=== Section Start ===
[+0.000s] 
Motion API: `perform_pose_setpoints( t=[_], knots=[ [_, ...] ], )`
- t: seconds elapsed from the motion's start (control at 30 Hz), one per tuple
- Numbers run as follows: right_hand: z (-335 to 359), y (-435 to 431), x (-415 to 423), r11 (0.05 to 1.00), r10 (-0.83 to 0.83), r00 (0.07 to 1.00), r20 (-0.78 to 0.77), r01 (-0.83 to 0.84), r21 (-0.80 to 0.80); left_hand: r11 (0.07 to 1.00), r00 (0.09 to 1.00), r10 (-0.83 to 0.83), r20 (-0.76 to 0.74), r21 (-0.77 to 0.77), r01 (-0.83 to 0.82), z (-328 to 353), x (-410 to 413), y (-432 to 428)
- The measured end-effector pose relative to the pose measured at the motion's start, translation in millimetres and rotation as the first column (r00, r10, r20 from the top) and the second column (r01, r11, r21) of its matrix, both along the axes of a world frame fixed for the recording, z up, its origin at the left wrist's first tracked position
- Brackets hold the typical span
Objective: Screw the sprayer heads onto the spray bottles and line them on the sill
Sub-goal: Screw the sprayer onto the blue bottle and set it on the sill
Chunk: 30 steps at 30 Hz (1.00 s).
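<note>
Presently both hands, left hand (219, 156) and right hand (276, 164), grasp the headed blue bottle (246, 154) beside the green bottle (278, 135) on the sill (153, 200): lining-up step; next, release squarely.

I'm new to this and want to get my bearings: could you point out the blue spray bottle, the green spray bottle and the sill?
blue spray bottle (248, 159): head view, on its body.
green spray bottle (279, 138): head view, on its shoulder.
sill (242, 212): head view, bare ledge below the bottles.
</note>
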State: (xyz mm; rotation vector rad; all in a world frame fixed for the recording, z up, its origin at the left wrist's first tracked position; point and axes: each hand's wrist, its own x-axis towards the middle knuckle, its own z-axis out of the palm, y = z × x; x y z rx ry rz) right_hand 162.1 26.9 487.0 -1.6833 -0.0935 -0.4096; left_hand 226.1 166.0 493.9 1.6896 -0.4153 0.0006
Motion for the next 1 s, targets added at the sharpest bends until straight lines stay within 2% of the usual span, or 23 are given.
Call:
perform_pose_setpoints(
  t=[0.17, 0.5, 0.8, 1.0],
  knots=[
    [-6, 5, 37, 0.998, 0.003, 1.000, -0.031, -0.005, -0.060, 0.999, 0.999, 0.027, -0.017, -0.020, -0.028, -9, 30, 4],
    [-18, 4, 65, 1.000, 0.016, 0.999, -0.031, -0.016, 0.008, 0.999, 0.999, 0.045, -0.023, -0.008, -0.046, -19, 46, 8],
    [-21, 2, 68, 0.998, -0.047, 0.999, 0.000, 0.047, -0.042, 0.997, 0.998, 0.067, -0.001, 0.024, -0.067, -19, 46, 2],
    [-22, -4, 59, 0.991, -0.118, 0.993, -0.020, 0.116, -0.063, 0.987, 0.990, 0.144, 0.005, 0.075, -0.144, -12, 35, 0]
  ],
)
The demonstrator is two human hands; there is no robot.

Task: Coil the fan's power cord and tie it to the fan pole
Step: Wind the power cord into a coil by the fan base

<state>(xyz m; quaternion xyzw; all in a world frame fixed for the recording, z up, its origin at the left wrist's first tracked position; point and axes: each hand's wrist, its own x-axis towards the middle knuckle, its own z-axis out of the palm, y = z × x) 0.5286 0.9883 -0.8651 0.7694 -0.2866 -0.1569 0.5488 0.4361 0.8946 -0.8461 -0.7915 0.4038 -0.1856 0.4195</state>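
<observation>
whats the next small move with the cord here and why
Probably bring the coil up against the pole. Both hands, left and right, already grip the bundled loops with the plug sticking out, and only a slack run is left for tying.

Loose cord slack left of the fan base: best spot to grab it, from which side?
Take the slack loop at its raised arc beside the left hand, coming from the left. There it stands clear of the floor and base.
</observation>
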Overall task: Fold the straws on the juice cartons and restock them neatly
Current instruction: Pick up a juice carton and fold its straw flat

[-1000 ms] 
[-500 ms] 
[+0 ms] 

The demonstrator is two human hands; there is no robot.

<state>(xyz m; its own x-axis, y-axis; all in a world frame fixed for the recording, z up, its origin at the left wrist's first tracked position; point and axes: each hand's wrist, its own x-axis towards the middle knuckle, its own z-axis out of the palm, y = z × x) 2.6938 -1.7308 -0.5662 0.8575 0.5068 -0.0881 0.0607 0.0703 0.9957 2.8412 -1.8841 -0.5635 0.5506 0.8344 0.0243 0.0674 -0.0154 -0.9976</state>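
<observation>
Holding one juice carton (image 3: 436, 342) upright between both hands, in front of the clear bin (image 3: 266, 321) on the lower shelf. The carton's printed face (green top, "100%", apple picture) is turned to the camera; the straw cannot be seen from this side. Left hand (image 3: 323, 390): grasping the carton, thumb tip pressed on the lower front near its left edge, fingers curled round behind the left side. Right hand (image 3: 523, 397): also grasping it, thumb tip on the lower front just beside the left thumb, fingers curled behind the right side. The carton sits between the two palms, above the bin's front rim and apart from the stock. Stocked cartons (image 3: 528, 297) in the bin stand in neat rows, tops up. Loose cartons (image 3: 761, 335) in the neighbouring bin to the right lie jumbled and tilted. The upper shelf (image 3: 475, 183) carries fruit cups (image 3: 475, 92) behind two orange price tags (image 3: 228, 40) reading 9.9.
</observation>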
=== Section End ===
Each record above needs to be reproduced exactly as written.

◆ EXERCISE RESULT
[+0.000s] 
Motion API: `perform_pose_setpoints( t=[_], knots=[ [_, ...] ], )`
- t: seconds elapsed from the motion's start (control at 30 Hz), one per tuple
- Numbers run as follows: right_hand: z (-335 to 359), y (-435 to 431), x (-415 to 423), r11 (0.05 to 1.00), r10 (-0.83 to 0.83), r00 (0.07 to 1.00), r20 (-0.78 to 0.77), r01 (-0.83 to 0.84), r21 (-0.80 to 0.80); left_hand: r11 (0.07 to 1.00), r00 (0.09 to 1.00), r10 (-0.83 to 0.83), r20 (-0.76 to 0.74), r21 (-0.77 to 0.77), r01 (-0.83 to 0.82), z (-328 to 353), x (-410 to 413), y (-432 to 428)
- The measured end-effector pose relative to the pose measured at the motion's start, translation in millimetres and rotation as the first column (r00, r10, r20 from the top) and the second column (r01, r11, r21) of its matrix, both along the axes of a world frame fixed for the recording, z up, its origin at the left wrist's first tracked position
- Brackets hold the typical span
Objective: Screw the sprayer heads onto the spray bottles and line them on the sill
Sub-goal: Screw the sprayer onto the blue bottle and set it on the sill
Chunk: 30 steps at 30 Hz (1.00 s).
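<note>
Presently both hands, left hand (219, 156) and right hand (276, 164), grasp the headed blue bottle (246, 154) beside the green bottle (278, 135) on the sill (153, 200): lining-up step; next, release squarely.

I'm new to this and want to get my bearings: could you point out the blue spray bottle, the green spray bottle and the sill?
blue spray bottle (248, 159): head view, on its body.
green spray bottle (279, 138): head view, on its shoulder.
sill (242, 212): head view, bare ledge below the bottles.
</note>
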State: (xyz mm; rotation vector rad; all in a world frame fixed for the recording, z up, its origin at the left wrist's first tracked position; point and axes: each hand's wrist, its own x-axis towards the middle knuckle, its own z-axis out of the palm, y = z × x; x y z rx ry rz) right_hand 162.1 26.9 487.0 -1.6833 -0.0935 -0.4096; left_hand 226.1 166.0 493.9 1.6896 -0.4153 0.0006
Motion for the next 1 s, targets added at the sharpest bends until straight lines stay within 2% of the usual span, or 23 are given.
Call:
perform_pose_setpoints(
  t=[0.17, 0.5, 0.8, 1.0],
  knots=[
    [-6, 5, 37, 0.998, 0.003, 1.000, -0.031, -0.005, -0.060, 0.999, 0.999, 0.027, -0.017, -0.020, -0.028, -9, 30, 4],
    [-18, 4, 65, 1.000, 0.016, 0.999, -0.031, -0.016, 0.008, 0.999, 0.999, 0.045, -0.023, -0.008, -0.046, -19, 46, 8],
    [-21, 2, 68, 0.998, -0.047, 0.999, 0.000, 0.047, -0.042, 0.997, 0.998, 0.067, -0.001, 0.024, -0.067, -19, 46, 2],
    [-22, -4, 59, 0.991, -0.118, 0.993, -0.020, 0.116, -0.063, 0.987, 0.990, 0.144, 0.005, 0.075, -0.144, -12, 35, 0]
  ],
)
The demonstrator is two human hands; there is no robot.

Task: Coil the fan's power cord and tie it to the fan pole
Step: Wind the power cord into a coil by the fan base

<state>(xyz m; quaternion xyzw; all in a world frame fixed for the recording, z up, its origin at the left wrist's first tracked position; point and axes: each hand's wrist, its own x-axis towards the middle knuckle, its own z-axis out of the palm, y = z × x) 0.5286 0.9883 -0.8651 0.7694 -0.2866 -0.1569 0.5488 0.4361 0.8946 -0.8461 -0.7915 0.4038 -0.1856 0.4195</state>
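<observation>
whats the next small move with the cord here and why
Probably bring the coil up against the pole. Both hands, left and right, already grip the bundled loops with the plug sticking out, and only a slack run is left for tying.

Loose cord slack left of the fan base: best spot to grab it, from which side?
Take the slack loop at its raised arc beside the left hand, coming from the left. There it stands clear of the floor and base.
</observation>
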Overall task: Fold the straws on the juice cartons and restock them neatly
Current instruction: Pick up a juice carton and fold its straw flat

[-1000 ms] 
[-500 ms] 
[+0 ms] 

The demonstrator is two human hands; there is no robot.

<state>(xyz m; its own x-axis, y-axis; all in a world frame fixed for the recording, z up, its origin at the left wrist's first tracked position; point and axes: each hand's wrist, its own x-axis towards the middle knuckle, its own z-axis out of the palm, y = z × x) 2.6938 -1.7308 -0.5662 0.8575 0.5068 -0.0881 0.0607 0.0703 0.9957 2.8412 -1.8841 -0.5635 0.5506 0.8344 0.0243 0.0674 -0.0154 -0.9976</state>
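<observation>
Holding one juice carton (image 3: 436, 342) upright between both hands, in front of the clear bin (image 3: 266, 321) on the lower shelf. The carton's printed face (green top, "100%", apple picture) is turned to the camera; the straw cannot be seen from this side. Left hand (image 3: 323, 390): grasping the carton, thumb tip pressed on the lower front near its left edge, fingers curled round behind the left side. Right hand (image 3: 523, 397): also grasping it, thumb tip on the lower front just beside the left thumb, fingers curled behind the right side. The carton sits between the two palms, above the bin's front rim and apart from the stock. Stocked cartons (image 3: 528, 297) in the bin stand in neat rows, tops up. Loose cartons (image 3: 761, 335) in the neighbouring bin to the right lie jumbled and tilted. The upper shelf (image 3: 475, 183) carries fruit cups (image 3: 475, 92) behind two orange price tags (image 3: 228, 40) reading 9.9.
</observation>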

With that, the answer is done.